OXFORD — After further review, it’s still incredibly difficult to win Southeastern Conference road games.
That’s at least true for the Mississippi State University men’s basketball team.
For the first time in four years, MSU players walked away from Tad Smith Coliseum with a sour look on their face after playing the University of Mississippi.
Ole Miss’ inside duo of Reginald Buckner and Terrance Henry matched the more highly acclaimed frontcourt of Arnett Moultrie and Renardo Sidney for most of a 75-68 victory against the No. 18 Bulldogs on Wednesday night.
“Anywhere you go on the road it’s difficult,” MSU coach Rick Stansbury said. “It’s never easy up here because it’s normally a tough team and a great atmosphere. They had them both going tonight.”
The Rebels (12-6, 2-2 SEC) frustrated Moultrie, a finalist for the John Wooden Award, as the junior played all but four minutes of the first half but managed just two shots and two points. Despite getting 10 points and 12 rebounds for his 10th double-double of the season, the 6-foot-11 forward had just two offensive rebounds as forward Murphy Holloway forced him to shoot from beyond 10 feet from the basket.

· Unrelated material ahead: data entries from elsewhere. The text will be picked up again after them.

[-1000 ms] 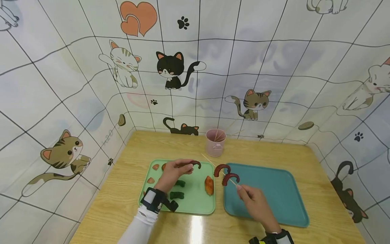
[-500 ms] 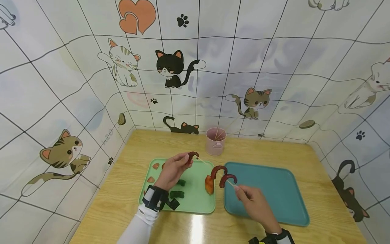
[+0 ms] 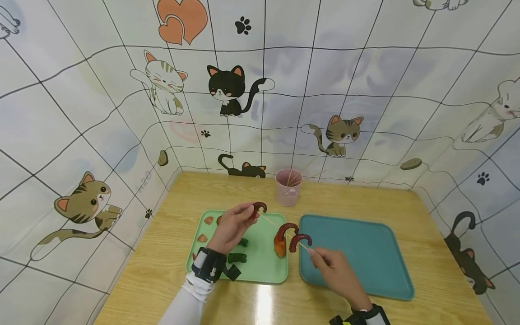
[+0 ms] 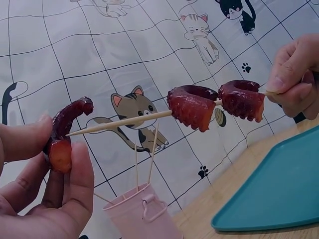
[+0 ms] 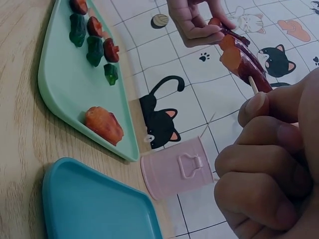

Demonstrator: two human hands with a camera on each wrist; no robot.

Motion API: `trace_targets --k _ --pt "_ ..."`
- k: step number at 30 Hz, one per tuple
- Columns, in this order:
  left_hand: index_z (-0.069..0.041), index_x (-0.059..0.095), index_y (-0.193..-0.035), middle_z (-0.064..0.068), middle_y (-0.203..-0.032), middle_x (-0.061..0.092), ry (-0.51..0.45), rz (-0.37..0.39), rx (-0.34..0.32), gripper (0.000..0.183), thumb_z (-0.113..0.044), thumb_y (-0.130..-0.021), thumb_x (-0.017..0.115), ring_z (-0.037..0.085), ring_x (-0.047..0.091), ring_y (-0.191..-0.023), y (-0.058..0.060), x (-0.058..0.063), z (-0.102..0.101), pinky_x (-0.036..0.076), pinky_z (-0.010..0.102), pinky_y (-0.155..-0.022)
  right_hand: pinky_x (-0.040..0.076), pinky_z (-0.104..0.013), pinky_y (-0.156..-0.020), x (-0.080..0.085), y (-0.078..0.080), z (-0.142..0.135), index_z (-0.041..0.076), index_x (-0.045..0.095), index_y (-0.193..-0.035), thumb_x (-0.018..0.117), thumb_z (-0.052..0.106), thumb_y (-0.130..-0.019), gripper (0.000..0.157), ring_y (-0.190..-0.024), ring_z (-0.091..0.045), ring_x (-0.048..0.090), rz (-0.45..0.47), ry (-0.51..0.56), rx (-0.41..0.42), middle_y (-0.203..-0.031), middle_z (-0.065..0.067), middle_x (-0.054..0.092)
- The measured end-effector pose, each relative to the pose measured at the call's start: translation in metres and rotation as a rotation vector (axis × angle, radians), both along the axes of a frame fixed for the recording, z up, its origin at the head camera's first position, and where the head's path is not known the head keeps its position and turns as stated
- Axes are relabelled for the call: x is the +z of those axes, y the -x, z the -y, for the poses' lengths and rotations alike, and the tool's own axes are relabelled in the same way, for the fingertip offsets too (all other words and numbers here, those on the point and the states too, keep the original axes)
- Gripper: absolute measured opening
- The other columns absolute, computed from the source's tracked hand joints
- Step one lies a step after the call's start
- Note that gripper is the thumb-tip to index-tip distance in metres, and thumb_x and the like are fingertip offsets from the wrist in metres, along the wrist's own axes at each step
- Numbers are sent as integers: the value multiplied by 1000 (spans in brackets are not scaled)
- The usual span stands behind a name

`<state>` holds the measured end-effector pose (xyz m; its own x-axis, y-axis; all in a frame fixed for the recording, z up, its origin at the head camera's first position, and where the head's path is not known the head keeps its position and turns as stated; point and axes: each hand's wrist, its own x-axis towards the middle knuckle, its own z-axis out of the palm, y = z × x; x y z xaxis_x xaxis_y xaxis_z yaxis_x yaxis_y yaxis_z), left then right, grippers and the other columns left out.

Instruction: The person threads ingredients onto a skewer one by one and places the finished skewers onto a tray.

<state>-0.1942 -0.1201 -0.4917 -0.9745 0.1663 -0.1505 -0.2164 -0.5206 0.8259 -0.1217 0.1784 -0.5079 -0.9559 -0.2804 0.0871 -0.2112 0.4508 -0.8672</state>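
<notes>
My left hand (image 3: pixel 229 229) pinches a curled, dark red octopus tentacle piece (image 4: pixel 64 130) between thumb and fingers, above the green tray. My right hand (image 3: pixel 338 271) grips the blunt end of a wooden skewer (image 4: pixel 122 121) over the teal tray's left side. Two similar tentacle pieces, one farther along (image 4: pixel 192 108) and one near the right fingers (image 4: pixel 242 100), are threaded on the skewer. In the left wrist view, the skewer's pointed end meets the side of the held piece; whether it has pierced it I cannot tell.
On the green tray (image 3: pixel 264 276) lie an orange-brown piece (image 5: pixel 103 125), dark green pieces (image 3: pixel 237 257) and small reddish pieces (image 5: pixel 94 26). The teal tray (image 3: pixel 353 253) is to its right. Behind them stands a pink bucket (image 3: pixel 287 194) with several skewers, near the cat-patterned wall.
My left hand has lifted its tentacle piece slightly and turned it toward the skewer. The right hand has shifted a little left and down, bringing the skewer's tip to that piece.
</notes>
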Motion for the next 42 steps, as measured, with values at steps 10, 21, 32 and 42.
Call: trace_targets --k 10,21,32,42 --pt "-17 76 -105 1 -104 71 45 -38 -61 19 -4 -101 62 12 68 -93 -5 1 -1 58 23 -89 26 -20 -48 -1 -1 2 13 53 -68 55 32 -107 44 -48 -1 25 7 -3 4 -57 10 32" --pt "-20 77 -101 -4 -105 72 58 -66 -90 23 -2 -100 63 10 69 -92 -9 2 -6 56 23 -89 26 -19 -49 0 -2 6 14 52 -68 55 33 -107 43 -48 0 25 5 -5 2 -57 10 31" --pt "-16 76 -100 0 -107 70 14 -19 -38 15 -3 -97 68 12 69 -93 -11 -2 -11 58 24 -89 25 -18 -49 -3 -2 8 17 50 -66 55 31 -108 44 -48 2 24 -52 -13 0 -55 13 30" --pt "-13 75 -103 2 -108 70 -9 6 -46 14 -2 -97 67 12 69 -95 -12 -6 -13 59 22 -89 25 -18 -47 -6 -3 9 20 50 -66 55 29 -108 43 -48 2 24 -53 8 11 -55 13 30"
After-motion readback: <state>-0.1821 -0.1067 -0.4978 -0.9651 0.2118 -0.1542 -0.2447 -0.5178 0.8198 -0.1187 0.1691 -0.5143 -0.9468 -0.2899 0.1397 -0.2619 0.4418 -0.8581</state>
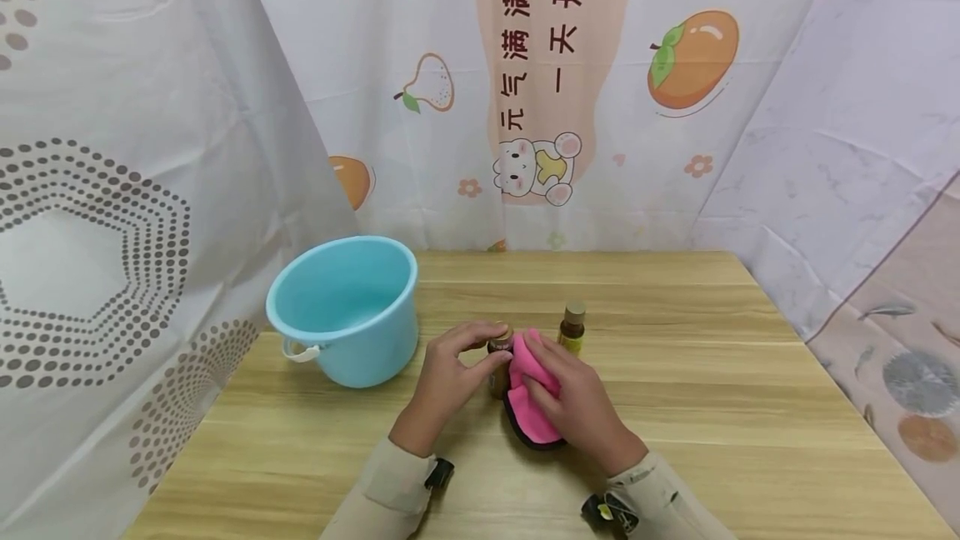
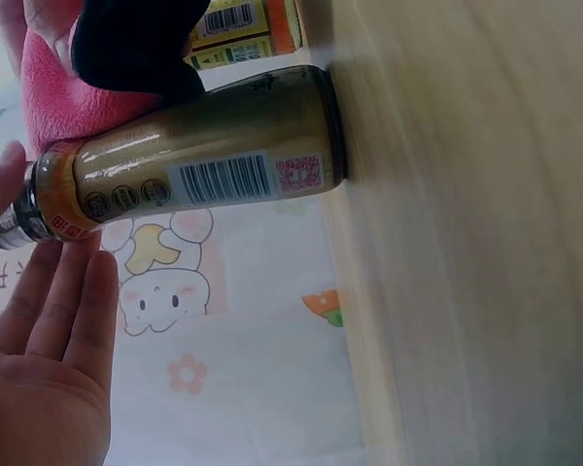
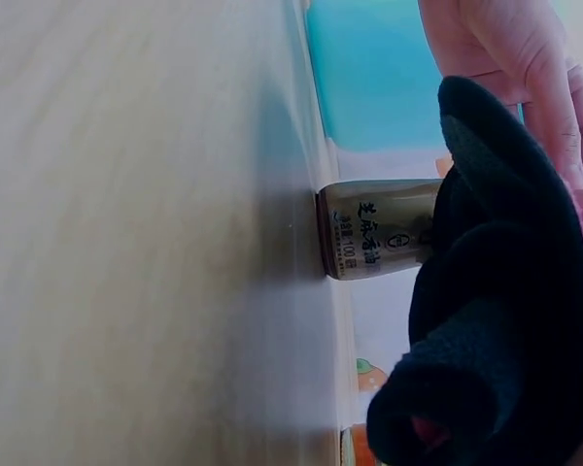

Buckner was the key for Ole Miss coach Andy Kennedy securing his first win against MSU since 2009. The junior from Memphis, Tenn., had a career-high 19 points and 15 rebounds and three blocked shots in 37 minutes.
“I thought he was obviously the difference in the game,” Kennedy said. “He gave us a great presence at the basket and rebounded for us. By far Reg’s best overall game of the season when we needed the most.”
As MSU (15-4, 2-2) attempts to maintain hope of contending for a SEC championship and securing a berth in the NCAA tournament, its the inability to earn victories away from Humphrey Coliseum in Starkville that could be a mark against its portfolio this season.
MSU has just one true road win (at Detroit-Mercy on Dec. 17, 2011) this season. Its wins against Texas A&M and Arizona came in neutral-site games at Madison Square Garden in New York City. It also beat Northwestern State in Jackson, lost to Baylor in Dallas, and to the University of Arkansas in Fayetteville, Ark.
“It just comes down to toughness,” MSU freshman guard Rodney Hood said. “We haven’t played our type of basketball on the road. We have to get stops consecutively.”
Hood, who played 30 minutes and fouled out after 30 minutes, had 13 points and four assists. After going 0-for-6 at home against the University of Alabama, the former five-star recruit from Meridian High School was 5-for-10 against a mix of zone defenses.
“I got in a groove and kept shooting,” Hood said. “I wish I hadn’t gotten in foul trouble because I thought I could get any shot I wanted.”
After junior center Renardo Sidney converted a contested layup to pull MSU within 63-60 with 2 minutes, 18 seconds remaining, the Bulldogs missed their next six attempts, which allowed the Rebels to use a 10-2 run to ensure the upset. MSU missed six straight shots, including a tip-in by Moultrie that would’ve kept the deficit within one possession, in that stretch.
“We had three or four empty possessions,” Stansbury said. “When you are fighting for your life on the road, you can’t have empty possessions.”
Sidney, a former McDonald’s All-American, was a rebound away from a double-double with 17 points and nine rebounds in a season-high 29 minutes.
In its first signs of offensive impatience this year, MSU settled for 29 shots from beyond the 3-point arc. It hit only 10, and a large number of the attempts came after no passes or one pass in the possession.
“They played a lot of zone … but that’s a bunch of (3-point) shots,” Stansbury said. “You got to come away with possessions where you’re either getting fouled or something good. We left a couple get away on transition.”
A major reason for MSU’s confusion on offense was Ole Miss used Henry, a 6-foot-9 senior forward, to guard MSU senior point guard Dee Bost in man-to-man sets or at the top of Ole Miss’ zone. Henry’s seven-inch height advantage and his length helped him limit Bost to 4-for-15 shooting from the field. Bost didn’t covert a two-point field goal.
“Two of those (made baskets) were at the end when we’re just hoping the clock runs out,” Kennedy said. “We thought about for a couple of days and we just thought we ask Jarvis (Summers) to do so much for us that chasing Dee around would be too much.”
MSU became the eighth ranked team in the past five days to lose. It will get another chance to win a road game at 6 p.m. Saturday (ESPN2) when it plays at Vanderbilt in Nashville, Tenn. The Commodores have won seven in a row since a rocky start that saw them fall out of the preseason rankings.